In questo “contesto” le velature potrebbero derivare dal lavoro dei singoli animatori sulle «ellissi», i «passaggi non detti», «le sospensioni volutamente studiate» di cui Mancini scrive. In merito, si possono prendere in esame Per tutta la vita (Catani, 2018) e Via Curiel 8 (Cerri e Guidi, 2011).

Come scrive Mancini, il cinema di Catani presenta un immaginario di influenze che provengono da diversi ambiti, soprattutto legati a pratiche visive (in merito, l’autrice cita Tarkovskij per il cinema live-action, Chagall e Bacon per l’arte, poi Cucchi, Kiefer e Mattotti per il disegno e l’illustrazione, e Luzzati e Norštein per l’animazione).

In Per tutta la vita, più che una storia, si ha una situazione o tematica, come spesso capita quando si ha a che fare con i film dei neopittorici. In sintesi, l’argomento è il seguente: quel che di bello dovrebbe rimanere di una relazione d’amore, qualcosa che passa attraverso velature che tolgono rischi di psicologismo/patetismo e stilizzano plasticamente il gioco di ricordi tra le figure al centro dell’attenzione – e cioè: un lui e una lei. Le scene si intarsiano una dentro l’altra per possibili metafore o sineddoche visiva: si ha un virtuosismo il cui montaggio interno mette in evidenza una forza ellittica molto particolare. Citando quanto scrive un grande antropologo delle immagini come Carlo Severi, si potrebbe dire che qui «lo spazio liminale nel quale la relazione tra spettatore e figura dipinta si realizza può anche situarsi […] al di fuori dell’immagine» (Severi 2018, p.46). Una modalità che renderebbe Catani un animatore il cui modus operandi sembrerebbe incline a certe tentazioni da “primitivista” pittorico.

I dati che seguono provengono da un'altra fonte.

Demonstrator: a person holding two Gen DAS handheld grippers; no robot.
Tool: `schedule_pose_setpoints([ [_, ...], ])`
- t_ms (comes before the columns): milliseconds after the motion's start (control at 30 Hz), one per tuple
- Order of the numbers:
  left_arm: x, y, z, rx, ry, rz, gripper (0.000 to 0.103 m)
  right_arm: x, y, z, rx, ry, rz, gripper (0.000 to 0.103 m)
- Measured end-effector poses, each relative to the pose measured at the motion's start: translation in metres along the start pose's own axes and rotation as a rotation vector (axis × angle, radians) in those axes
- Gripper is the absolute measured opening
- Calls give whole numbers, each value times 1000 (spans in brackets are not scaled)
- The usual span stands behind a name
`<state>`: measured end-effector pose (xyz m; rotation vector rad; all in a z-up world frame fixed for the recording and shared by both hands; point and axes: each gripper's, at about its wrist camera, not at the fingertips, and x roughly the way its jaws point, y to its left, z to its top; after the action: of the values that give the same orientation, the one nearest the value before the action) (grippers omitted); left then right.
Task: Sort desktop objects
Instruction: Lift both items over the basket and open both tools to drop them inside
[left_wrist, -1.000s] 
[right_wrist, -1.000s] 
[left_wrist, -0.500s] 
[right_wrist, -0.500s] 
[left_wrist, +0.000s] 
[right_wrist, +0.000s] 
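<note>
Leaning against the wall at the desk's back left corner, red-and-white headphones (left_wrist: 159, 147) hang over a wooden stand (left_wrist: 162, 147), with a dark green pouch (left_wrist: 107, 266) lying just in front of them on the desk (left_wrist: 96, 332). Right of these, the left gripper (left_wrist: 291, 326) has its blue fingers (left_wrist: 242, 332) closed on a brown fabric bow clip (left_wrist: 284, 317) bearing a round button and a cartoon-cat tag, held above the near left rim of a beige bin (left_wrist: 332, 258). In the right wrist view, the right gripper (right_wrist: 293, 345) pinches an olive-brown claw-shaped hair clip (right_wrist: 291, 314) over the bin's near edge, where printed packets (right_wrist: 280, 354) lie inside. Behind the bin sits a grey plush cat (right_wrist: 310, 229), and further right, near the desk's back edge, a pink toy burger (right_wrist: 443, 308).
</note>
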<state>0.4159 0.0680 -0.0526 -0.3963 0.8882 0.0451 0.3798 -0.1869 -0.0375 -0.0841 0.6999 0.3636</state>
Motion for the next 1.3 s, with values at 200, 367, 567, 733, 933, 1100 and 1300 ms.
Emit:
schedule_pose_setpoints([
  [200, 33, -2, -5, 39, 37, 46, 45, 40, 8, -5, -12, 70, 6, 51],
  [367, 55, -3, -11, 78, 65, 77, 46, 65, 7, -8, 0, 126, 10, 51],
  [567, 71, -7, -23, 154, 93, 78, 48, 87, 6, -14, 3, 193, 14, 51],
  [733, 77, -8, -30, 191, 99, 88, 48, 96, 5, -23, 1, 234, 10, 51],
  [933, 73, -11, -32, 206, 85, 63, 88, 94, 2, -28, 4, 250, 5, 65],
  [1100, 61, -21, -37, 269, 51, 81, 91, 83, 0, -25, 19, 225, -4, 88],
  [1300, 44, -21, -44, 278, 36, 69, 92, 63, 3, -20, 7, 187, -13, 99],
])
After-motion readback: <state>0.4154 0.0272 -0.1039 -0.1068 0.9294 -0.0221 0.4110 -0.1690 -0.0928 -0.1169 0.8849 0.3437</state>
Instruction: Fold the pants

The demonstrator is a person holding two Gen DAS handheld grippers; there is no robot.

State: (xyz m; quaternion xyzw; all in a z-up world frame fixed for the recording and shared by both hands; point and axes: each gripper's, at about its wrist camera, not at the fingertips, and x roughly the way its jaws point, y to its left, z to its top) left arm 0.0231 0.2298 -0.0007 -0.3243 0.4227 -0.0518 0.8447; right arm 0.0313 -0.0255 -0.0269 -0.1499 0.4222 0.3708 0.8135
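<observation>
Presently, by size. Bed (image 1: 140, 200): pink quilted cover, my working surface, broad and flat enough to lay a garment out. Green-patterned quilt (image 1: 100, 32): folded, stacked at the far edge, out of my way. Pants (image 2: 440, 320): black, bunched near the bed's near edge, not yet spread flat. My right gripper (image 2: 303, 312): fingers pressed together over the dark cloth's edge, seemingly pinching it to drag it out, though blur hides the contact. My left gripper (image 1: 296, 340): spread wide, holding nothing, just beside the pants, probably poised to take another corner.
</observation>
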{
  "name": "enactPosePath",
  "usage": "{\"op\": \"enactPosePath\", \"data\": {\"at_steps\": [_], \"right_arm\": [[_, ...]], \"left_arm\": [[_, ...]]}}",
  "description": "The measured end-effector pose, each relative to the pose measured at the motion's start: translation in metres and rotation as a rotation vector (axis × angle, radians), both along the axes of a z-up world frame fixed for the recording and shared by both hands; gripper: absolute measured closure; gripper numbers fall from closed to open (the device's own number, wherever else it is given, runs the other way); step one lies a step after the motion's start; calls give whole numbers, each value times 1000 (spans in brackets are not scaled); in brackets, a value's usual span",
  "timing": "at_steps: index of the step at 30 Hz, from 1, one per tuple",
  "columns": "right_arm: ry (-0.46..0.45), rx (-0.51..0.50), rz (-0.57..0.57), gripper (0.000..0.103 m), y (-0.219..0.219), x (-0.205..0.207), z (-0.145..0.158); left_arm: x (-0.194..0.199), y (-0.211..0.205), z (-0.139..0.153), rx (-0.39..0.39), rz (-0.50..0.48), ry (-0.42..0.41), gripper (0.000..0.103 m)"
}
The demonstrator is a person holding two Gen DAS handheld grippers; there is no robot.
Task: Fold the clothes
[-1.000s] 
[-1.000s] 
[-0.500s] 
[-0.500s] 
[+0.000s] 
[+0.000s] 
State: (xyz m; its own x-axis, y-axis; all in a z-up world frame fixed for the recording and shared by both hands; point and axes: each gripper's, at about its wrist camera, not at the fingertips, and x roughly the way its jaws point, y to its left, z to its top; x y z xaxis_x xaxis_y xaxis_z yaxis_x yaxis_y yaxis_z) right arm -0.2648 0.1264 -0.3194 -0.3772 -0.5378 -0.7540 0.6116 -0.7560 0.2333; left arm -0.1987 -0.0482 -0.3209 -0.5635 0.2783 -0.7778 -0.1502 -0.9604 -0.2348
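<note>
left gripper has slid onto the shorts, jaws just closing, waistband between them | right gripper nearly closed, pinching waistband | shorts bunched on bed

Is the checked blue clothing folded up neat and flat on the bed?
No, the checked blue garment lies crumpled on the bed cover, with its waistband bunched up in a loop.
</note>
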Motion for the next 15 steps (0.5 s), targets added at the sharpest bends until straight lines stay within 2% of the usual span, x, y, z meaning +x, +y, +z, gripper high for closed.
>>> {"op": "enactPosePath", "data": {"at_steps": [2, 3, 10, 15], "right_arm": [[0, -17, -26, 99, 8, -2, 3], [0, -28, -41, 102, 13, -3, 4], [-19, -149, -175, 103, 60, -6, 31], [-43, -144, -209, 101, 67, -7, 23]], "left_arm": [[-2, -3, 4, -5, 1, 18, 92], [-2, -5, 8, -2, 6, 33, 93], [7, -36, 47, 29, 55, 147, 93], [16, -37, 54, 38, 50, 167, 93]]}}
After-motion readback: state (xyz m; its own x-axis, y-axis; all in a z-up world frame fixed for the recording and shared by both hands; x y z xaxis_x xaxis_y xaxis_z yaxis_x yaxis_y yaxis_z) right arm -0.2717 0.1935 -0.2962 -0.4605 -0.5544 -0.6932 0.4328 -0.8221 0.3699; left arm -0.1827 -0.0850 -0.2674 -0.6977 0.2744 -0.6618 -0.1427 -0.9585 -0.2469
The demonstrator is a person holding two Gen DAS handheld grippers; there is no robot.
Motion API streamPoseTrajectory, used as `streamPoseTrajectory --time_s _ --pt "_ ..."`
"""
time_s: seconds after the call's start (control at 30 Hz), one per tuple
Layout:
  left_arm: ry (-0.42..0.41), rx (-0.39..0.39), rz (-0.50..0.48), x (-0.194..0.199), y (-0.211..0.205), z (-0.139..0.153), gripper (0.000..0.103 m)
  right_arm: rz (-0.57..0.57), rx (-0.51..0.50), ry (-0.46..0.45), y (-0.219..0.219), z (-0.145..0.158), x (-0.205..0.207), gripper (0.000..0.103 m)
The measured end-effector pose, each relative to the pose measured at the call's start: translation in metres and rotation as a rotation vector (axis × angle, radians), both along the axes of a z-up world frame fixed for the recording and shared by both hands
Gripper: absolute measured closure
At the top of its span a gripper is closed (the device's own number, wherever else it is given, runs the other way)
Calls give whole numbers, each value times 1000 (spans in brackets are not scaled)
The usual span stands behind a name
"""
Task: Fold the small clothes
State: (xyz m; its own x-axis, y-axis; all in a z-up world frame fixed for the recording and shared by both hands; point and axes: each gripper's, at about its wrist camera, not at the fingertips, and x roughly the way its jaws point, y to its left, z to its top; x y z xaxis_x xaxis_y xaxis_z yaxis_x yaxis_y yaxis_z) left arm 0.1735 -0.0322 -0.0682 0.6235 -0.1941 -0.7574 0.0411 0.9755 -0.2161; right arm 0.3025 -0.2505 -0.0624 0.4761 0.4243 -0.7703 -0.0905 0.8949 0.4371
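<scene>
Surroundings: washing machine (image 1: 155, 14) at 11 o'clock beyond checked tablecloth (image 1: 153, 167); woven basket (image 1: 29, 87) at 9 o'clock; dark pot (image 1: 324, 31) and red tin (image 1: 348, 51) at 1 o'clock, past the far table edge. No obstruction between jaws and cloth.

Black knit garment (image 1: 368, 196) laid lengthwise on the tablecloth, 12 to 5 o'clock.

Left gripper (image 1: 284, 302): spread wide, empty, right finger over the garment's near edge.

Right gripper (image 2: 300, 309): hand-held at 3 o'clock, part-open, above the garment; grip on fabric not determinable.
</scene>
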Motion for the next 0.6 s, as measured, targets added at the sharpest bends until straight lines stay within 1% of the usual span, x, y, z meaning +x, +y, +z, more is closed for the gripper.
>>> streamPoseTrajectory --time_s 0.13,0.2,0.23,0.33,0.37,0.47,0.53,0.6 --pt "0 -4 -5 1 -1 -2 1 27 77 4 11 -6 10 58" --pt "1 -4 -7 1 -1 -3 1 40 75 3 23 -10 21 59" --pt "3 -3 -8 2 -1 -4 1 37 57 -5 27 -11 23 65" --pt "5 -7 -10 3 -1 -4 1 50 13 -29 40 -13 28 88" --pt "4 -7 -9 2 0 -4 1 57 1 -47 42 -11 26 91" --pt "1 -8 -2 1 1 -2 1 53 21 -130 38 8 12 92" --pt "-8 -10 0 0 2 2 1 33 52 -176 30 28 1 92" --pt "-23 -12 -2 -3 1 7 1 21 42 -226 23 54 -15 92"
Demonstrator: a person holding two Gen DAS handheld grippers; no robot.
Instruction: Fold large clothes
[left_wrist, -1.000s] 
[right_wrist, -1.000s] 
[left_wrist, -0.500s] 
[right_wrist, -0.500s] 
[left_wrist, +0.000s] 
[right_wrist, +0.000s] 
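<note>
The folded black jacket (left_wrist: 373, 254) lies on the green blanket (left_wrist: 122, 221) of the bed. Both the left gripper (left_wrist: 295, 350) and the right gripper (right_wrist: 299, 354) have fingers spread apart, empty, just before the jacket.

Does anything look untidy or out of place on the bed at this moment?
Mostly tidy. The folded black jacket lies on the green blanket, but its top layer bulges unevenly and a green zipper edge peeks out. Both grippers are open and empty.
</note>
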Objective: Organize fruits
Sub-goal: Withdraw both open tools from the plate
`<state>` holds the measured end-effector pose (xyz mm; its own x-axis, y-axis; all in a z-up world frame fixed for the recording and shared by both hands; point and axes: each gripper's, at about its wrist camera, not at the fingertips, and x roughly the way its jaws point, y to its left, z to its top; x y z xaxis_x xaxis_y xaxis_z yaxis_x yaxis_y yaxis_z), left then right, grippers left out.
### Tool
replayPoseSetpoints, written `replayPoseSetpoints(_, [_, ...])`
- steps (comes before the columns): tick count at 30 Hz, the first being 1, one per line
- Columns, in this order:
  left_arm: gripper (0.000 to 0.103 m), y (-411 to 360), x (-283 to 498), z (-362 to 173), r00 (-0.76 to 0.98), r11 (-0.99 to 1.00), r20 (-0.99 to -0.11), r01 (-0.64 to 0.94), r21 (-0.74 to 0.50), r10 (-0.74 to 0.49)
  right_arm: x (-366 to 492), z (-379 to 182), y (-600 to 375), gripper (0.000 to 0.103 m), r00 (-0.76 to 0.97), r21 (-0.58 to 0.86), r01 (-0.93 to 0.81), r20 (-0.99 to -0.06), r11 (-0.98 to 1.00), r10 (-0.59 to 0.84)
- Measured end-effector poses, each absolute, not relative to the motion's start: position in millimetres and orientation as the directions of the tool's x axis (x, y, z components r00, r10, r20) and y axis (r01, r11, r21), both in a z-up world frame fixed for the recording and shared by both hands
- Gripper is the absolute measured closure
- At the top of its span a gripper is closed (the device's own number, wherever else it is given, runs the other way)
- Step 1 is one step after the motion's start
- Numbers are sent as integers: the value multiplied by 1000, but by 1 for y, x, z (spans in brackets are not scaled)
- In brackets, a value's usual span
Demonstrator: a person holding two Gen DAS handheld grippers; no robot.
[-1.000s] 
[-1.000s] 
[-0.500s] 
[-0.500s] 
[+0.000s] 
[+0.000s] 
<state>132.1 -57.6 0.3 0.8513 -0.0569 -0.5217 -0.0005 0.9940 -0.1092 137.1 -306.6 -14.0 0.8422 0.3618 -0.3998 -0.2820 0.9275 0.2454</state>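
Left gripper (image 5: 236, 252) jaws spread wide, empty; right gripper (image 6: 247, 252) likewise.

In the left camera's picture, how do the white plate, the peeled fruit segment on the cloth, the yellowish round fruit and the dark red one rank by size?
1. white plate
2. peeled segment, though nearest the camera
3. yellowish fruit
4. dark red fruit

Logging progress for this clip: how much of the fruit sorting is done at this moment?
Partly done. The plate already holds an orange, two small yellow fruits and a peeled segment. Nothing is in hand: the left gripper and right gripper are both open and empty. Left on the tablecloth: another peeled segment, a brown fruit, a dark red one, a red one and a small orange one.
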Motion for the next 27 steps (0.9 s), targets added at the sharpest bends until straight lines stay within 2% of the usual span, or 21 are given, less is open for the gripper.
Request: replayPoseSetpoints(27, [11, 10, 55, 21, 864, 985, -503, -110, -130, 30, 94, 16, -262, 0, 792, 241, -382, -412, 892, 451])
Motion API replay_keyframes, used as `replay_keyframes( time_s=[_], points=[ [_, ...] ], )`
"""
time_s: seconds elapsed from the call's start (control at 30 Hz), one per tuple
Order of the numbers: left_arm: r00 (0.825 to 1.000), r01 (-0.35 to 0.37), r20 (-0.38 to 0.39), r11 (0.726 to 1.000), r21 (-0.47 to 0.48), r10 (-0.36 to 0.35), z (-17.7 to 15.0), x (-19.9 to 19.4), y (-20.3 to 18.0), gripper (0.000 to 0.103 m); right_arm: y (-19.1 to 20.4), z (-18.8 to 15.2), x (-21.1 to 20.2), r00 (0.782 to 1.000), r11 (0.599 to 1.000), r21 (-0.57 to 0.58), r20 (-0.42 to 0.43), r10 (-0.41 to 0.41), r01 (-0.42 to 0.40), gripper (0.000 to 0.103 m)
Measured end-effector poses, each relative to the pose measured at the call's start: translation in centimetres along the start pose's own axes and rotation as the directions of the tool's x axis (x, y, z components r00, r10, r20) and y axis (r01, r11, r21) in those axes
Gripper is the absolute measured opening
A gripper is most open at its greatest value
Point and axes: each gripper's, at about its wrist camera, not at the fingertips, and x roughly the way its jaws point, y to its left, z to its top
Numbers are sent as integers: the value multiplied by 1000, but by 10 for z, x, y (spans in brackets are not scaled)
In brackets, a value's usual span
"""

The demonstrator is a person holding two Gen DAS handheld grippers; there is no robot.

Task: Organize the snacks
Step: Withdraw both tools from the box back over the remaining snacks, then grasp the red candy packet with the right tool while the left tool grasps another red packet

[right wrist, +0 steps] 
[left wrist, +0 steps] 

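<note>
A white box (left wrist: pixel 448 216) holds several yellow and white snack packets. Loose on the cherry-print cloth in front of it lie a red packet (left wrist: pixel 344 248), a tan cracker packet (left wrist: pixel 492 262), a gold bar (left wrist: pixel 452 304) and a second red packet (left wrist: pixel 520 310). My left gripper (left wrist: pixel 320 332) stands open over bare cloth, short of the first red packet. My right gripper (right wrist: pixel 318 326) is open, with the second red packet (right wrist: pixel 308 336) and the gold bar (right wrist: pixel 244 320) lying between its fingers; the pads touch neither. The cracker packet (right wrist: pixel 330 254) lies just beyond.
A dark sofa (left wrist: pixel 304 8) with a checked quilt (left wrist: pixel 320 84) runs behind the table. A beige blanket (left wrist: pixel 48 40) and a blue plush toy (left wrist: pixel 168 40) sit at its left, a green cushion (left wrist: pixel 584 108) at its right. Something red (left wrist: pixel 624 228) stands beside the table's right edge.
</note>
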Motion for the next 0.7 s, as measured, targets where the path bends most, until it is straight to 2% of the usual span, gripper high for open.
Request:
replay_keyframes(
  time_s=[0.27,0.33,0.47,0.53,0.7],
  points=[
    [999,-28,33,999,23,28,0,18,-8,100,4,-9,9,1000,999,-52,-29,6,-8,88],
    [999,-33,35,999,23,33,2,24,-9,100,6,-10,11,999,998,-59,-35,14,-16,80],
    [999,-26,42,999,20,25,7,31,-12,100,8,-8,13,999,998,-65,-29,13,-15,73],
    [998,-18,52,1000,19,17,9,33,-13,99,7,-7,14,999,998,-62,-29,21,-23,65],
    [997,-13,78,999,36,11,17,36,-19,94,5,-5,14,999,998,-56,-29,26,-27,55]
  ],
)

Guardando Via Curiel 8 si ha invece l’impressione di trovarsi di fronte ad un film in cui le «ellissi», i «passaggi non detti», «le sospensioni volutamente studiate», ovvero le caratteristiche menzionate da Mancini, non sembrano essere date dalla ricerca visiva ma dall’approccio alla narrazione.

Il film è ciò che si potrebbe dire una storia non-storia: un ragazzo e una ragazza; un appartamento; i loro ricordi; i loro incontri. Questi nuclei tematici si legano tra di loro in una cadenza che ha una connotazione, se si vuole, fortemente cinematografica. Allo stesso tempo, il ritmo di questa esecuzione, se fosse musicale, sembrerebbe porre l’accento sulle virtù dello staccato rispetto al legato. E cioè: la maestria delle animatrici riesce a velare ai sensi (sguardo e ascolto) quei momenti della trama in cui i nessi esplicativi tra i nuclei elencati possono emergere in maniera univoca. Emerge un’impressione di mistero, degna di essere accostata al miglior Antonioni per lo sguardo sulle relazioni di “coppia”. Al riguardo, si potrebbe anche usare la lente interpretativa della psicanalisi, e così identificare il lavoro di Cerri e Guidi come una specie di trattato sul perturbante freudiano. Ma, pure in questo caso – fortunatamente – non sembra esserci rischio di illustrazione: il segno cine-pittorico non calca la mano, lavora in sottrazione.

Riferimenti bibliografici
G. Bendazzi, Animazione. Una storia globale, Utet, Torino 2017.
P. Mancini, L’animazione dipinta. La Corrente Neopittorica del cartoon italiano, Tunué, Latina 2016.
C. Severi, L’oggetto-persona. Rito, memoria, immagine, Einaudi, Torino 2018.